= TASK TO CARRY OUT =
Write back every line of the listing exactly, excluding images.

= EXERCISE DATA =
--
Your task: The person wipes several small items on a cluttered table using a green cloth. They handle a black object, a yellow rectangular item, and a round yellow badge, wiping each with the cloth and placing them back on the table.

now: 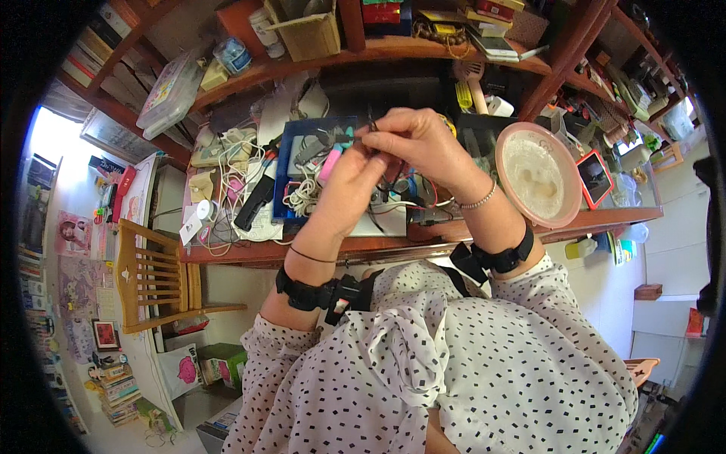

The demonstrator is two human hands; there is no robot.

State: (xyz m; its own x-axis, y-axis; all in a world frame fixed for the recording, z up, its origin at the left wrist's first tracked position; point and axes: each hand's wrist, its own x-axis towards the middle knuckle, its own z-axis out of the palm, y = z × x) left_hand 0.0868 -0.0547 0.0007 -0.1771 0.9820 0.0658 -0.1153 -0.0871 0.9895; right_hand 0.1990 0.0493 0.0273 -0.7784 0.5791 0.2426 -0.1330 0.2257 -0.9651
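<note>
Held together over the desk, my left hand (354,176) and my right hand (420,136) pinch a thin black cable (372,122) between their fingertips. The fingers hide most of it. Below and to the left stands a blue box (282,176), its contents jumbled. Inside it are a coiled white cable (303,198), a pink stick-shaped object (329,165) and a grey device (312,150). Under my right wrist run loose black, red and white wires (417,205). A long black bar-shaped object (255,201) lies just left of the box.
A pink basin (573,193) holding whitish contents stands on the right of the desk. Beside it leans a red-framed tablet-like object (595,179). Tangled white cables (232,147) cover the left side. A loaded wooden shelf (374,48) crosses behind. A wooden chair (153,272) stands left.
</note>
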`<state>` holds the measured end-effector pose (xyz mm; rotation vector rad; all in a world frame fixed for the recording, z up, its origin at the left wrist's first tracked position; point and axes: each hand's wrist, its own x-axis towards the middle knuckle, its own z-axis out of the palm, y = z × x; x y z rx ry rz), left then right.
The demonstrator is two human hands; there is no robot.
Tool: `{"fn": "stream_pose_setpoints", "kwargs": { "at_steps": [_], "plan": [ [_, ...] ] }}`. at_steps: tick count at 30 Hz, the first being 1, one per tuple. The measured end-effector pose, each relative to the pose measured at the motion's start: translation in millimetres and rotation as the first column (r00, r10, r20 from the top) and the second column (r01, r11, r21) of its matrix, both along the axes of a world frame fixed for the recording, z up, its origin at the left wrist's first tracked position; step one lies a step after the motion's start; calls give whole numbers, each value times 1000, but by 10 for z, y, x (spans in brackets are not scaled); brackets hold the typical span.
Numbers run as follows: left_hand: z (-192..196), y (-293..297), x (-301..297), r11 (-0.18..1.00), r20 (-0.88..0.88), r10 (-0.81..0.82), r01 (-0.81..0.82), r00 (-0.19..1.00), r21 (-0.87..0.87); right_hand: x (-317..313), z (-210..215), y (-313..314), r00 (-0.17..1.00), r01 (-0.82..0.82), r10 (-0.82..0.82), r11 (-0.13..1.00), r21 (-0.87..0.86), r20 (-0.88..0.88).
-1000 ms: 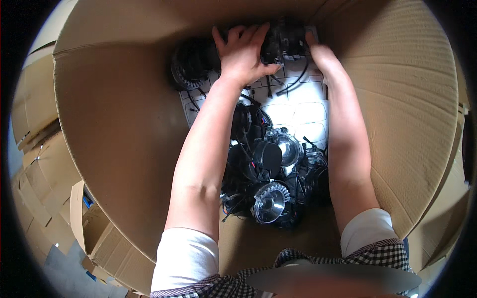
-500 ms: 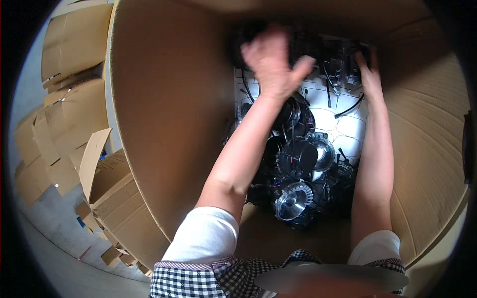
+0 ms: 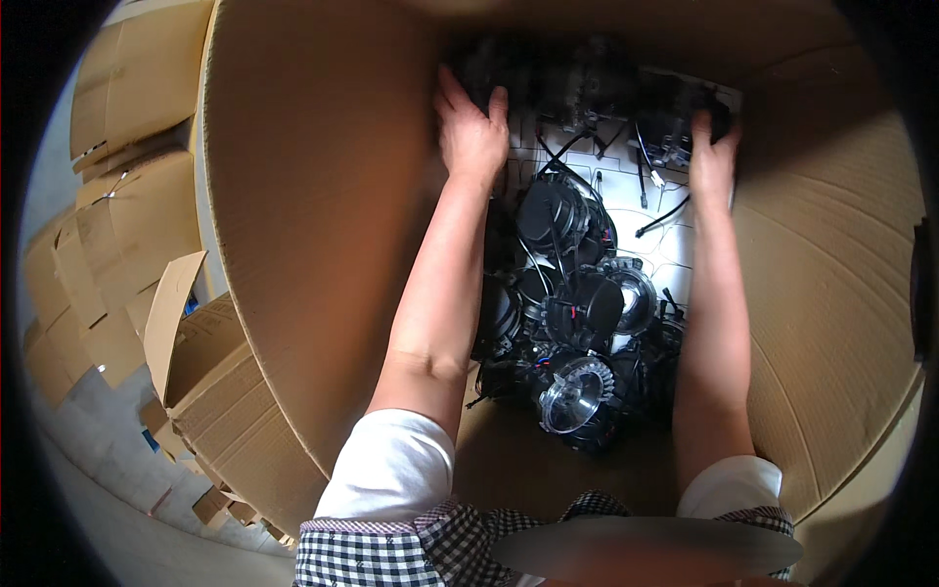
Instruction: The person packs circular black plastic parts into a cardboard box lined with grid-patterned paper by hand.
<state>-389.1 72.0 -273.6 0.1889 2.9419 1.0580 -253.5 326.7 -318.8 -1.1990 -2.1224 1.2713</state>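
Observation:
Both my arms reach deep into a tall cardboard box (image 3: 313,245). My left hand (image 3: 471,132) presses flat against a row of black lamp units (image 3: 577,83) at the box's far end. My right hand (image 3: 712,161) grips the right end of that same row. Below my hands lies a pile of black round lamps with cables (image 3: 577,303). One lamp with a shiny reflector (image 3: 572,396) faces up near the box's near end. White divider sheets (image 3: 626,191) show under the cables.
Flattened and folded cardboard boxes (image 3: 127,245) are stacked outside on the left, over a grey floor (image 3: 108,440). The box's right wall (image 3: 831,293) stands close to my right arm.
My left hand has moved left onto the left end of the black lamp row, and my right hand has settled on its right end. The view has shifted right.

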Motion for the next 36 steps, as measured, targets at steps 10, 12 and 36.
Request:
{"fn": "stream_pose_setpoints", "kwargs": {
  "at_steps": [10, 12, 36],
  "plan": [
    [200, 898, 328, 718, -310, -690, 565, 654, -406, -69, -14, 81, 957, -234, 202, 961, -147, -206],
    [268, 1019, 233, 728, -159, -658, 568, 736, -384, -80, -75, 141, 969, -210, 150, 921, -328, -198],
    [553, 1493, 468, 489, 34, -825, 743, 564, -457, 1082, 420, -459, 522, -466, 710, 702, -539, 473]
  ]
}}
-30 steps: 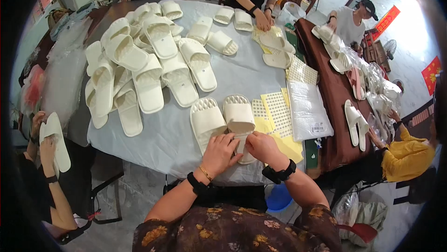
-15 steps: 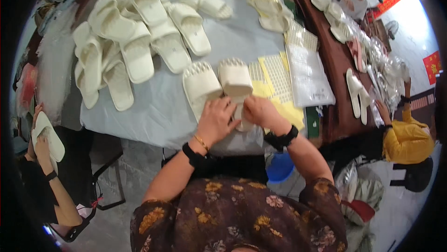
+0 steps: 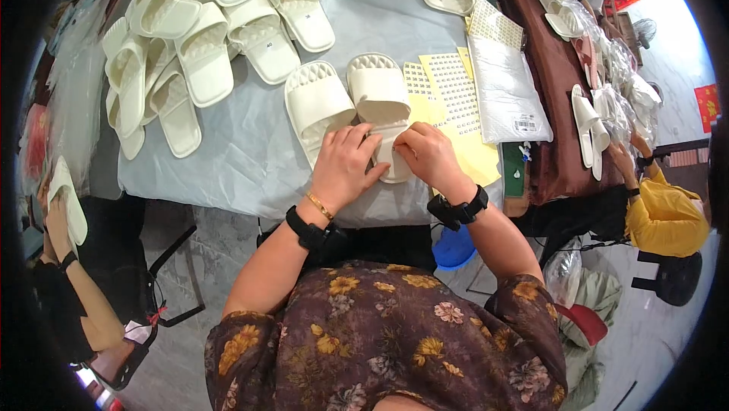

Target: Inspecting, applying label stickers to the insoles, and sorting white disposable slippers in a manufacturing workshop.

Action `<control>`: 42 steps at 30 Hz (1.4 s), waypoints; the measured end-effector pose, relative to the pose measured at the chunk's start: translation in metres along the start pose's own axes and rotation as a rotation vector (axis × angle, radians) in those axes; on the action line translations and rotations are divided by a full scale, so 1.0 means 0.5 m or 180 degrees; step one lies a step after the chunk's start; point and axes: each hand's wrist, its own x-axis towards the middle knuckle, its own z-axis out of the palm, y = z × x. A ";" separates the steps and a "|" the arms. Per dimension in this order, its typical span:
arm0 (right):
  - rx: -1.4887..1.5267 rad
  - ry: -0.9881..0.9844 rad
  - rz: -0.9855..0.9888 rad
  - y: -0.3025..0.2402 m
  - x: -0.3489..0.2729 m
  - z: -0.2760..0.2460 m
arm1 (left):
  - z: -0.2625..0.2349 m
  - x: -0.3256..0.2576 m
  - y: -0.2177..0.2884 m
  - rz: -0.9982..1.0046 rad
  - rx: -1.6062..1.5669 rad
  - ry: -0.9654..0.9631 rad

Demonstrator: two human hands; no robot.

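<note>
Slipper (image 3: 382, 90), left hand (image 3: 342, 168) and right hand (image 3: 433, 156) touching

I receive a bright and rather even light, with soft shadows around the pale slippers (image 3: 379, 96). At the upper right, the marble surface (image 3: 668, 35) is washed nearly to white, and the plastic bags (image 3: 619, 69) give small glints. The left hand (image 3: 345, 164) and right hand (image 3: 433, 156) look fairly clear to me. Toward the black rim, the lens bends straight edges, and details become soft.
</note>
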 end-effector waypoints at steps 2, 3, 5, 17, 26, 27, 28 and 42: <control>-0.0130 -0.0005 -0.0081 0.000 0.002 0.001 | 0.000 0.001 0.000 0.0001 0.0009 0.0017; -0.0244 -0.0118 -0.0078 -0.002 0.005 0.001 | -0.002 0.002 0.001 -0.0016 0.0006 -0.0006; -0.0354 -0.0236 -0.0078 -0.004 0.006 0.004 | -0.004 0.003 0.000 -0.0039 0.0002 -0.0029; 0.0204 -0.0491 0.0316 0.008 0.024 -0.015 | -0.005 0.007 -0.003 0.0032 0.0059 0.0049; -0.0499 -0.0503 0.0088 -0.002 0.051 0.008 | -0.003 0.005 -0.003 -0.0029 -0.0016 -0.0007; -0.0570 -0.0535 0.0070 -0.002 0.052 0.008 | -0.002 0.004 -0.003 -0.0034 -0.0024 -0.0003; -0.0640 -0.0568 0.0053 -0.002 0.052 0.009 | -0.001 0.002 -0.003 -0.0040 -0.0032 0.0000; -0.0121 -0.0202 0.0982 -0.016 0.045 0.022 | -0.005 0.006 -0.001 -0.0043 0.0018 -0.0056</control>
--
= WRITTEN RESPONSE =
Your task: The person wipes several small items on a cluttered table using a green cloth. They handle a black object, a yellow rectangular item, and a round yellow badge, wiping each with the cloth and placing them back on the table.

now: 

The demonstrator is two human hands; there is no robot.

State: (xyz m; its own x-axis, y-axis; all in a world frame fixed for the recording, z up, its origin at the left wrist's first tracked position; point and axes: each hand's wrist, its own x-axis towards the middle knuckle, its own z-axis out of the palm, y = z × x) left_hand 0.0868 -0.0547 0.0007 -0.1771 0.9820 0.0658 -0.1153 -0.0871 0.9895; right_hand 0.1990 0.0493 0.0273 -0.7784 0.5791 0.2426 -0.1330 0.2257 -0.9651
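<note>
Held together over the desk, my left hand (354,176) and my right hand (420,136) pinch a thin black cable (372,122) between their fingertips. The fingers hide most of it. Below and to the left stands a blue box (282,176), its contents jumbled. Inside it are a coiled white cable (303,198), a pink stick-shaped object (329,165) and a grey device (312,150). Under my right wrist run loose black, red and white wires (417,205). A long black bar-shaped object (255,201) lies just left of the box.
A pink basin (573,193) holding whitish contents stands on the right of the desk. Beside it leans a red-framed tablet-like object (595,179). Tangled white cables (232,147) cover the left side. A loaded wooden shelf (374,48) crosses behind. A wooden chair (153,272) stands left.
</note>
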`<state>` holds the measured end-effector pose (xyz mm; rotation vector rad; all in a world frame fixed for the recording, z up, its origin at the left wrist's first tracked position; point and axes: each hand's wrist, its own x-axis towards the middle knuckle, its own z-axis out of the palm, y = z × x; x y z rx ry rz), left then right.
The demonstrator is two human hands; there is no robot.
Tool: `{"fn": "stream_pose_setpoints", "kwargs": { "at_steps": [_], "plan": [ [_, ...] ] }}`. at_steps: tick count at 30 Hz, the first being 1, one per tuple. The measured end-effector pose, each relative to the pose measured at the motion's start: translation in millimetres and rotation as the first column (r00, r10, r20 from the top) and the second column (r01, r11, r21) of its matrix, both along the axes of a world frame fixed for the recording, z up, its origin at the left wrist's first tracked position; step one lies a step after the motion's start; calls give whole numbers, each value times 1000, but by 10 for z, y, x (spans in brackets are not scaled); brackets hold the typical span.
Numbers run as follows: left_hand: z (-192..196), y (-293..297), x (-301..297), r11 (-0.18..1.00), r20 (-0.88..0.88), r10 (-0.81..0.82), r01 (-0.81..0.82), r00 (-0.19..1.00), r21 (-0.87..0.87); right_hand: x (-317..313), z (-210..215), y (-313..314), r00 (-0.17..1.00), r01 (-0.82..0.82), r10 (-0.82..0.82), r11 (-0.13..1.00), r21 (-0.87..0.86), r20 (-0.88..0.88).
-1000 ms: 
-500 ms: 
+0 ms: 
Instruction: The person packs circular black plastic parts into a cardboard box lined with grid-patterned paper by hand.
<state>-389.1 72.0 -273.6 0.1889 2.9419 1.0580 -253.5 326.7 -318.8 -1.1990 -2.1224 1.2713</state>
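Observation:
Both my arms reach deep into a tall cardboard box (image 3: 313,245). My left hand (image 3: 471,132) presses flat against a row of black lamp units (image 3: 577,83) at the box's far end. My right hand (image 3: 712,161) grips the right end of that same row. Below my hands lies a pile of black round lamps with cables (image 3: 577,303). One lamp with a shiny reflector (image 3: 572,396) faces up near the box's near end. White divider sheets (image 3: 626,191) show under the cables.
Flattened and folded cardboard boxes (image 3: 127,245) are stacked outside on the left, over a grey floor (image 3: 108,440). The box's right wall (image 3: 831,293) stands close to my right arm.
My left hand has moved left onto the left end of the black lamp row, and my right hand has settled on its right end. The view has shifted right.
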
Motion for the next 36 steps, as measured, targets at steps 10, 12 and 36.
Request:
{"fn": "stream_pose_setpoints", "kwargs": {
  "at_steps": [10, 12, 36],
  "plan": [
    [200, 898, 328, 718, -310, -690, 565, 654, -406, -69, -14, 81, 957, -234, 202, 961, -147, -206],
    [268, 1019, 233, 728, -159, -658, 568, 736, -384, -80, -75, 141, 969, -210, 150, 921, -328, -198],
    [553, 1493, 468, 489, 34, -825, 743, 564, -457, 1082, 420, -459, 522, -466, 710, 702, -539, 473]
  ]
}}
-30 steps: 
-15 steps: 
+0 steps: 

Target: Inspecting, applying label stickers to the insoles, and sorting white disposable slippers in a manufacturing workshop.

Action `<control>`: 42 steps at 30 Hz (1.4 s), waypoints; the measured end-effector pose, relative to the pose measured at the chunk's start: translation in metres along the start pose's own axes and rotation as a rotation vector (axis × angle, radians) in those axes; on the action line translations and rotations are divided by a full scale, so 1.0 means 0.5 m or 180 degrees; step one lies a step after the chunk's start; point and axes: each hand's wrist, its own x-axis towards the middle knuckle, its own z-axis out of the palm, y = z × x. A ";" separates the steps and a "|" the arms. Per dimension in this order, its typical span:
arm0 (right):
  - rx: -1.4887..1.5267 rad
  - ry: -0.9881..0.9844 rad
  - rz: -0.9855..0.9888 rad
  - y: -0.3025..0.2402 m
  - x: -0.3489..0.2729 m
  - z: -0.2760..0.2460 m
arm1 (left):
  - z: -0.2625..0.2349 m
  - x: -0.3256..0.2576 m
  - y: -0.2177..0.2884 m
  - rz: -0.9982..1.0046 rad
  - rx: -1.6062..1.5669 rad
  - ry: -0.9654..0.9631 rad

Demonstrator: two human hands; no robot.

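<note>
Slipper (image 3: 382, 90), left hand (image 3: 342, 168) and right hand (image 3: 433, 156) touching

I receive a bright and rather even light, with soft shadows around the pale slippers (image 3: 379, 96). At the upper right, the marble surface (image 3: 668, 35) is washed nearly to white, and the plastic bags (image 3: 619, 69) give small glints. The left hand (image 3: 345, 164) and right hand (image 3: 433, 156) look fairly clear to me. Toward the black rim, the lens bends straight edges, and details become soft.
</note>
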 end-effector waypoints at steps 2, 3, 5, 17, 26, 27, 28 and 42: <control>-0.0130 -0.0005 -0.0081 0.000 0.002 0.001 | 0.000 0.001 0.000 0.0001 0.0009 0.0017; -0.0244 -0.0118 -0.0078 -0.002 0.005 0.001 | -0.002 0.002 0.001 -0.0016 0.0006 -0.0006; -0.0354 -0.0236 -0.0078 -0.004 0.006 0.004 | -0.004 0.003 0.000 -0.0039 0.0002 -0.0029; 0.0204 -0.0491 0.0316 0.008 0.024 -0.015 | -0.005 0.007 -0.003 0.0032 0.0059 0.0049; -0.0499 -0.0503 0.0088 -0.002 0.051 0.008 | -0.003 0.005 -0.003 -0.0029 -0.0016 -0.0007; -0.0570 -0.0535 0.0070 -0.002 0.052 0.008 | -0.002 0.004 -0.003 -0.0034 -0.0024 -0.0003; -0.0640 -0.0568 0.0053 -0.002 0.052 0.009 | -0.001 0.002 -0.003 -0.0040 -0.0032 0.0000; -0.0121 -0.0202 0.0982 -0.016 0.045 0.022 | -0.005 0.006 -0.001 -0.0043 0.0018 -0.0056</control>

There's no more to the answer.